## Exercise objective
When you reach the line containing "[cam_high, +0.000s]", stop after it; until then, copy each line of the listing exactly, starting with the first.

_ _ _ _

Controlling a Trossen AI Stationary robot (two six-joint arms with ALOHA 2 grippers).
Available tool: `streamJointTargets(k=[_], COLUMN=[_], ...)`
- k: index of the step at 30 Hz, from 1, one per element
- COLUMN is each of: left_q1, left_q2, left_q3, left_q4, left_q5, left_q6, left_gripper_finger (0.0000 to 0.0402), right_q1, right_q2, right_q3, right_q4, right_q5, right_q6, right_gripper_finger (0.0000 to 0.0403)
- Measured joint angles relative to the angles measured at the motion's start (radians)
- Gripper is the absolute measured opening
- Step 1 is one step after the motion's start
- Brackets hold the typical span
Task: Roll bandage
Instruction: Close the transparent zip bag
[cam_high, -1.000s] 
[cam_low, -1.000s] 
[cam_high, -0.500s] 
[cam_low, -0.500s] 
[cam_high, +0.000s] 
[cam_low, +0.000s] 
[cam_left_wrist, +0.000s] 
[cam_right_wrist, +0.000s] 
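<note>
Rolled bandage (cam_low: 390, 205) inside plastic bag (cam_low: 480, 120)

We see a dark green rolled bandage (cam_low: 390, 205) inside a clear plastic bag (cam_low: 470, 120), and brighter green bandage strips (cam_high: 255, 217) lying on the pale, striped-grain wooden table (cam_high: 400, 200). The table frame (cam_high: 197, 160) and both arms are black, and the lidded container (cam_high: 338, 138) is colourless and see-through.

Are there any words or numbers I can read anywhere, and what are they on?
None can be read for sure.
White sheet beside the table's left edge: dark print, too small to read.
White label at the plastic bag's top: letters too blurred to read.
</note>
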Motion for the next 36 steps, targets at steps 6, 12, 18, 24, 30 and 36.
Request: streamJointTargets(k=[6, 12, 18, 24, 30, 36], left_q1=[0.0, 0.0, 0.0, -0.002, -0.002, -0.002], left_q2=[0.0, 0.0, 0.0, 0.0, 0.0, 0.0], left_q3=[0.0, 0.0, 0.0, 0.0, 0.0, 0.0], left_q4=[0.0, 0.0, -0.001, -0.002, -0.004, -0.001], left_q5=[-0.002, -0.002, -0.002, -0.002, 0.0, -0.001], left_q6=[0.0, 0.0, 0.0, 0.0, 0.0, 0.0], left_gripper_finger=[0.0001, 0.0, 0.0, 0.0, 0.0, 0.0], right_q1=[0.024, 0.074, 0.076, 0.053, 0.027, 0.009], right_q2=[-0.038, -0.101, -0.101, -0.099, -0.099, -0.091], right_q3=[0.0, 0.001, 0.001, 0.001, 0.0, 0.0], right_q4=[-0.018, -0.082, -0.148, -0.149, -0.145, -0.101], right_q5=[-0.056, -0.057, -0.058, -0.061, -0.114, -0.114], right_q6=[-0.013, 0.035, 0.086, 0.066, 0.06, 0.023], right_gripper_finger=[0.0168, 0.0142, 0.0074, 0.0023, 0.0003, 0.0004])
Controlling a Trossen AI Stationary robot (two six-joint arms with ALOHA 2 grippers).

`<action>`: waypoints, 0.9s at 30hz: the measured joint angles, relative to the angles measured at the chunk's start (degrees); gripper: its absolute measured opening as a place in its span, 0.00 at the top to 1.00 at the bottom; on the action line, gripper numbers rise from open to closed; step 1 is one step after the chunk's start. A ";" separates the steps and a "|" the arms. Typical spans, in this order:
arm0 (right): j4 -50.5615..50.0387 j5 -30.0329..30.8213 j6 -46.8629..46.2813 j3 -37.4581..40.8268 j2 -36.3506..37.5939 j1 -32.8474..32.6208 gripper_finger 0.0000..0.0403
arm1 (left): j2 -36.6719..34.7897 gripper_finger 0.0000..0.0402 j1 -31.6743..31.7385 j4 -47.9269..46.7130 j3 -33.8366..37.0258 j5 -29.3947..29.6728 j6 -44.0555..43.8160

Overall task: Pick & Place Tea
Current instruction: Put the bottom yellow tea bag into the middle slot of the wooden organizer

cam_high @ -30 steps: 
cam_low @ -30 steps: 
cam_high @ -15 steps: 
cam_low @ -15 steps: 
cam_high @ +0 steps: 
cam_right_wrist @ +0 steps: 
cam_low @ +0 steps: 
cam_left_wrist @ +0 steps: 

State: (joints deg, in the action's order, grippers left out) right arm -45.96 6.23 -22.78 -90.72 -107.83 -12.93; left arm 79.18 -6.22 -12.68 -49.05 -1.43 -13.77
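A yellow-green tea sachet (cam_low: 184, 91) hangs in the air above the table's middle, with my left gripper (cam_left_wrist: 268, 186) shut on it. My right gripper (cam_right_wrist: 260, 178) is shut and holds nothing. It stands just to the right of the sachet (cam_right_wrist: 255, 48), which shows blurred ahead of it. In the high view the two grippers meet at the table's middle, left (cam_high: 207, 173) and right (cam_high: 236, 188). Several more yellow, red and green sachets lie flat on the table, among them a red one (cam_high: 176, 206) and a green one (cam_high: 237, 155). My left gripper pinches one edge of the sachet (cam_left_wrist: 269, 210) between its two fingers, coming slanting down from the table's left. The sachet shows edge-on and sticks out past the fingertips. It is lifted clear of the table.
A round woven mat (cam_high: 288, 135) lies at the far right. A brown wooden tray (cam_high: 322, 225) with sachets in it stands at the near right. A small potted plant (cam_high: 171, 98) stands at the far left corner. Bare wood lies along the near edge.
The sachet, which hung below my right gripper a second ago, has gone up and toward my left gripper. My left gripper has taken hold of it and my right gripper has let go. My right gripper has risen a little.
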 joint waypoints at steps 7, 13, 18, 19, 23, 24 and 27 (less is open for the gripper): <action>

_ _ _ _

## Task solution
Controlling a Trossen AI Stationary robot (two six-joint arms with ALOHA 2 grippers).
Available tool: `streamJointTargets(k=[_], COLUMN=[_], ...)`
- k: index of the step at 30 Hz, from 1, one per element
- COLUMN is each of: left_q1, left_q2, left_q3, left_q4, left_q5, left_q6, left_gripper_finger (0.0000 to 0.0402), right_q1, right_q2, right_q3, right_q4, right_q5, right_q6, right_gripper_finger (0.0000 to 0.0403)
- Measured joint angles relative to the angles measured at the motion's start (radians)
- Gripper is the absolute measured opening
- Step 1 is one step after the motion's start
- Brackets hold the typical span
Task: Roll bandage
Instruction: Close the transparent zip bag
[cam_high, -1.000s] 
[cam_low, -1.000s] 
[cam_high, -0.500s] 
[cam_low, -0.500s] 
[cam_high, +0.000s] 

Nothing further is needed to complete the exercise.